Like Amazon, Tesla started off by producing one innovative offering that addressed just a small portion of the total market it wanted to go after, and has gradually expanded its product line. And like Amazon, the company has absorbed substantial losses in the name of fleshing out its ambitious vision, and become a deeply polarizing subject among investors.
And just like Amazon, Tesla has long treated the infrastructure that enables its main offerings as a core competitive advantage, one that it's willing to invest heavily in to gain an edge on rivals. Tesla's battery-producing Gigafactory and supercharger network both serve as examples. So does, of course, the investments Tesla has made in creating highly-automated, robot-filled, production lines at both the Gigafactory and the company's giant Fremont, California car manufacturing plant.
On Tuesday, Tesla added to its automation investments by striking a deal to buy Grohmann Engineering, a 700-plus employee German firm proclaimed by the company to be "one of the world leaders in highly automated methods of manufacturing." Terms are undisclosed; the deal is expected to close in early 2017.
Tesla has already been working with Grohmann for over a year on projects related to its relatively low-cost Model 3 sedan, which the company plans to begin shipping in late 2017. "Several critical elements of Tesla's automated manufacturing systems" will be made at Grohmann's Prüm, Germany headquarters, according to the company.
In addition, Grohmann will underpin a Tesla Advanced Automation Germany unit to which the company plans to add over 1,000 "advanced engineering and skilled technician jobs" over the next two years. For reference, Tesla currently employs over 14,000 people.
The investments are meant to help Tesla up its car production to 500,000 vehicles in 2018, far above the company's forecast for 2016 deliveries of 79,000 (50,000 in the second half of the year).
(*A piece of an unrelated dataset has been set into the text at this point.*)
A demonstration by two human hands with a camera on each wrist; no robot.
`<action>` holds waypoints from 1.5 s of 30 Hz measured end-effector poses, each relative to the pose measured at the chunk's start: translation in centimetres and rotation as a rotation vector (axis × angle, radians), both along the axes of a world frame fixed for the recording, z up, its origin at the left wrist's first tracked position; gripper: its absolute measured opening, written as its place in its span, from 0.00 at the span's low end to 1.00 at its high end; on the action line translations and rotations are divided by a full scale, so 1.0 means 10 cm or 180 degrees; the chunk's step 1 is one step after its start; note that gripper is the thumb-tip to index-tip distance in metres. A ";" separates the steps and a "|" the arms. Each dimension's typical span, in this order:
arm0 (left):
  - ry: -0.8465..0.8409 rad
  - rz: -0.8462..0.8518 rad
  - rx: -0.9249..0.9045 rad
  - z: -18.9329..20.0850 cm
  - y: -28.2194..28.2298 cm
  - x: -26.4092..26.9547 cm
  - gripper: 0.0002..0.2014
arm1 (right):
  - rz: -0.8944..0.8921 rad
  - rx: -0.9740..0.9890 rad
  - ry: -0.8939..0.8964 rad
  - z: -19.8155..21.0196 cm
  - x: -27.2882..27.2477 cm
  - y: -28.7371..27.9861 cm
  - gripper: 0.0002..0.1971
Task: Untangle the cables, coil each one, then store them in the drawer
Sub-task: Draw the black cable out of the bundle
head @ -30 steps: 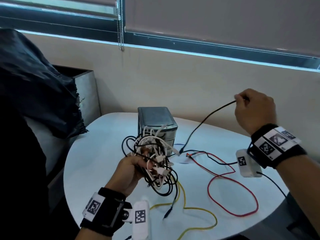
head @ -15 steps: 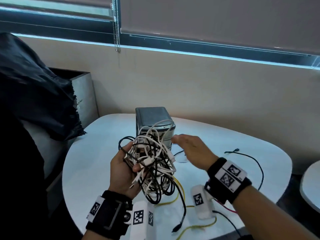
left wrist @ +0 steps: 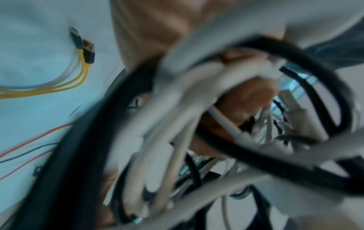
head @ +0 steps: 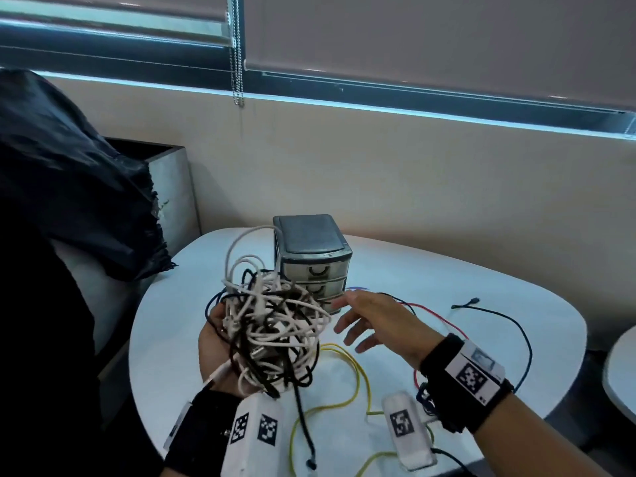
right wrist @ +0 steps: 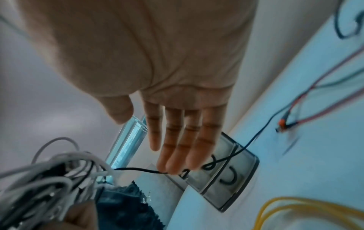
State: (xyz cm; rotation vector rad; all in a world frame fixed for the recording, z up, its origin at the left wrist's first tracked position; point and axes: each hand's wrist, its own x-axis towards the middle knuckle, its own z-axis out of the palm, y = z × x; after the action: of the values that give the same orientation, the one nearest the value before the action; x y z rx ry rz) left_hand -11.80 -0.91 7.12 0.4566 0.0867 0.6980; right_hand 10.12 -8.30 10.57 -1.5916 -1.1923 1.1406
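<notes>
My left hand [head: 220,352] grips a tangled ball of white and black cables [head: 272,325] above the white table [head: 481,304], fingers curled into the bundle [left wrist: 177,109]. Just right of the tangle hovers my right hand [head: 364,321], fingers straight and holding nothing [right wrist: 177,140]. A small grey drawer unit [head: 313,256] with all drawers closed stands behind the tangle [right wrist: 226,179]. Loose on the table lie a yellow cable [head: 351,401], a red cable [head: 433,315] and a thin black cable [head: 509,325].
A black plastic bag [head: 69,187] drapes over a grey bin [head: 175,187] at the left. Beige wall and window blinds rise behind the table. Another white table's edge [head: 623,366] shows at the far right.
My right hand let go of the thin black cable it held up at the right and came back beside the tangle. The left hand has raised and turned the bundle slightly.
</notes>
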 end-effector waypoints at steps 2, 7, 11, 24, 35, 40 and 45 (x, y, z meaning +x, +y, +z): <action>-0.0157 -0.0233 0.0038 0.04 0.00 -0.04 0.30 | -0.0160 0.0071 -0.0121 0.00 0.01 0.03 0.19; 0.0216 0.0071 0.0495 0.13 -0.15 -0.05 0.30 | -0.0430 0.0335 -0.0416 0.01 -0.04 0.12 0.16; 0.0391 -0.0121 0.0051 0.14 -0.24 0.12 0.28 | 0.0005 0.0469 -0.0518 0.07 -0.17 0.20 0.16; 0.0881 0.0279 -0.0129 0.15 -0.17 0.13 0.19 | 0.0867 0.0453 -0.0160 0.33 0.29 0.13 0.05; 0.1040 -0.0413 -0.0101 0.03 -0.09 0.16 0.21 | 0.0063 0.0527 -0.0750 0.33 0.41 0.16 0.05; 0.1410 -0.0198 -0.0241 0.10 -0.14 0.21 0.36 | 0.0185 0.0453 -0.0583 0.25 0.23 0.21 0.06; 0.1392 0.0127 0.0148 0.16 -0.16 0.21 0.29 | -0.0771 0.1223 -0.1036 0.21 0.16 0.11 0.03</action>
State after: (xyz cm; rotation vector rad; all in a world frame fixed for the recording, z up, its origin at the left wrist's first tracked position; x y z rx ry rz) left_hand -9.72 -2.46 8.68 0.6484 0.4930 0.6306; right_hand 11.70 -7.17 12.71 -1.5990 -1.2902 0.4729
Musk claimed earlier this year that Tesla's Fremont plant could eventually produce a million cars per year.
Hitting that goal is going to require a lot more robots. The Fremont plant already has about 600 robots, including some of the largest ones used in manufacturing. Japan's Fanuc, which supplies many of the robots found at both the Fremont plant and the Gigafactory, says it's scrambling to meet Tesla's Model 3 needs.
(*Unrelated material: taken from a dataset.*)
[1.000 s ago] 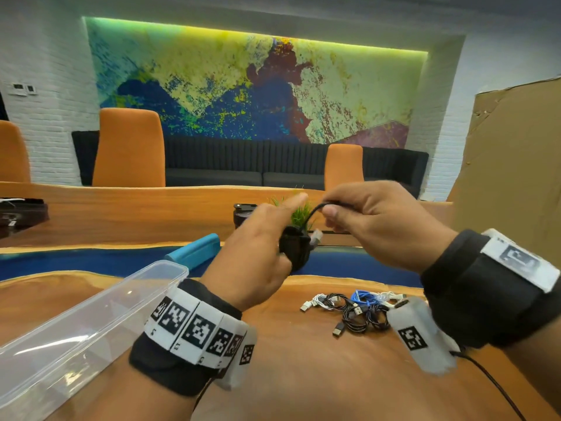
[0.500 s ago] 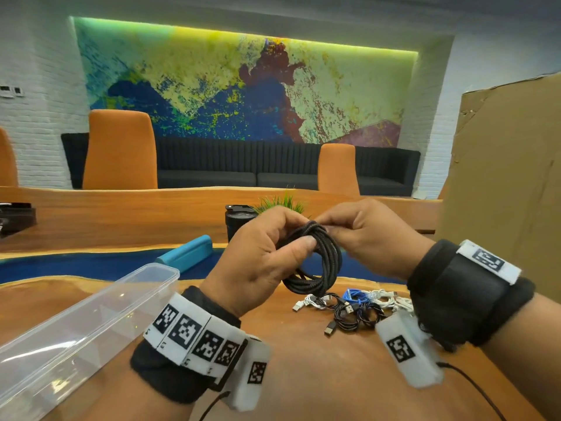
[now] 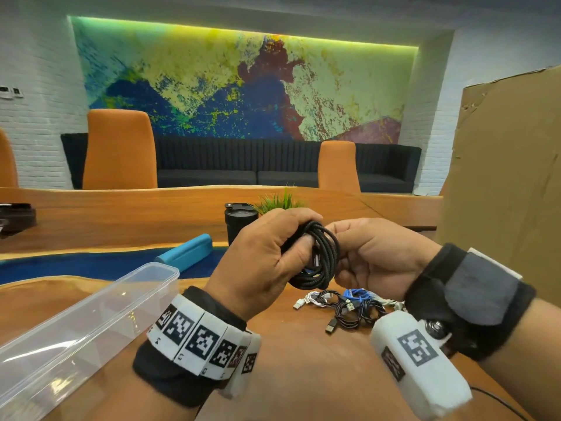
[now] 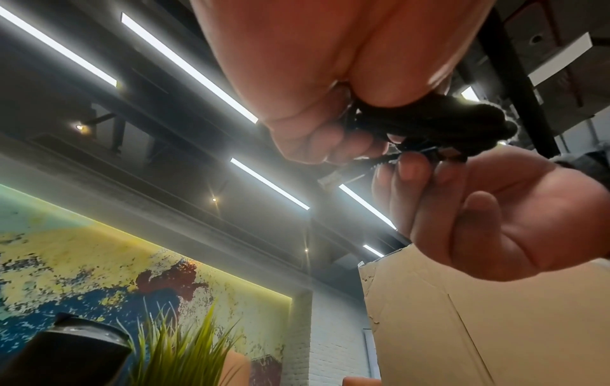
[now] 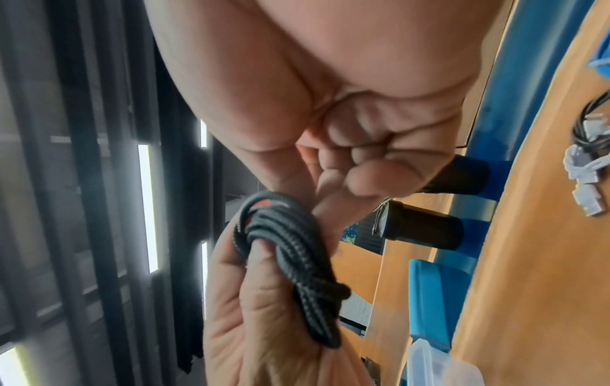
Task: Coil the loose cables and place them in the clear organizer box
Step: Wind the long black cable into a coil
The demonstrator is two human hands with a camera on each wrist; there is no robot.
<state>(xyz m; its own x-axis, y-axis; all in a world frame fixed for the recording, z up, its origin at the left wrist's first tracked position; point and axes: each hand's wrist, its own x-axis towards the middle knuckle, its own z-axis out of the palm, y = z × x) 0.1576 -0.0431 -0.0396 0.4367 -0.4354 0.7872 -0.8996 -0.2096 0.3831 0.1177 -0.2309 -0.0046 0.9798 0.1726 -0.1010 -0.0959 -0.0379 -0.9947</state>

But Tesla's automation efforts don't just involve scaling what it does now. During the company's second-quarter earnings call, Musk talked about automating tasks that are still fairly labor-intensive, and claimed Tesla's long-term goal is a factory in which workers aren't needed in the production process. "There's still a lot of people at the factory, but what they're doing is maintaining the machines, upgrading them, dealing with anomalies," he said.
Musk referred to such an ultra-automated environment as "Version 3" of Tesla's efforts to make its plant look like an "alien dreadnought." By contrast, Model 3 production is only referred to as "Version 0.5," even though large productivity improvements are promised relative to current levels due to further automation and greater economies of scale.
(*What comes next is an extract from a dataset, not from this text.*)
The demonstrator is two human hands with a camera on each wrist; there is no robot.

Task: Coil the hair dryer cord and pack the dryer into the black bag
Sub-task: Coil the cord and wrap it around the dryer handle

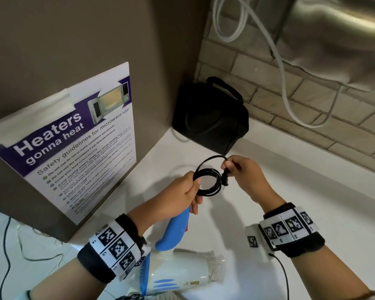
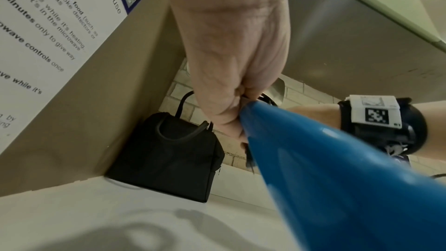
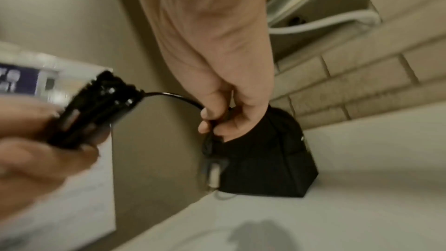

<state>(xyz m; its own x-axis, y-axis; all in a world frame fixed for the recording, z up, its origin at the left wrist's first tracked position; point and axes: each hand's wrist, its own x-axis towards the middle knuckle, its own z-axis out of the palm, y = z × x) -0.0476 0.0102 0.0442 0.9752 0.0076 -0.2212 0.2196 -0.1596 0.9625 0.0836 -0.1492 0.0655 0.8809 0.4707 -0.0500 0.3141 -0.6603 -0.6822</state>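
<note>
Left hand (image 1: 178,197) gripped the coiled black cord (image 1: 210,180) together with the hair dryer (image 1: 178,265) handle above the white counter (image 1: 312,213), right hand (image 1: 245,176) pinched the cord's plug end, black bag (image 1: 210,118) stood closed in the corner behind.

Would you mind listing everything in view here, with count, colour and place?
cord: one, black, coiled between both hands
plug: one, black, at right hand
hair dryer: one, white with blue handle, lower centre
bag: one, black, back corner of counter
poster: one, white and purple, on left panel
cable: one, white, along brick wall
counter: one, white
left hand: grips coil and handle
right hand: pinches cord's plug end
</note>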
It looks as if Grohmann will play a big role in Tesla's efforts to get to Version 3, and some role in getting to Version 0.5. Tesla says it believes its new German unit, together with U.S. engineering teams, will deliver "exponential improvements in the speed and quality of production, while substantially reducing the capital expenditures required per vehicle."
The investments, it should be noted, comes at a time when Tesla is already set to spend heavily to hit its 2018 production goal. Though the company says its current financial plan doesn't require raising more money, it hasn't ruled out doing so, and many think a fresh capital raise is just a matter of time.
The Grohmann deal brings to mind Amazon's $775 million 2012 purchase of Kiva Systems, a maker of robots and related software that are used to move goods around warehouses. Since then, Amazon has leveraged Kiva's technology to deploy tens of thousands of robots within its fulfillment centers. The robots are widely seen as a competitive advantage, helping Amazon lower its labor costs, expand the breadth of its Prime two-day shipping service and rapidly grow its high-margin fulfillment services business for third-party merchants.
It remains to be seen if Grohmann will be the Tesla equivalent of Kiva. Given the company's history, any claims about "exponential" improvements in production speeds and quality need to be taken with a spoonful of salt. But it does look as if the company is ready to do whatever it takes to make Musk's alien dreadnought vision come true.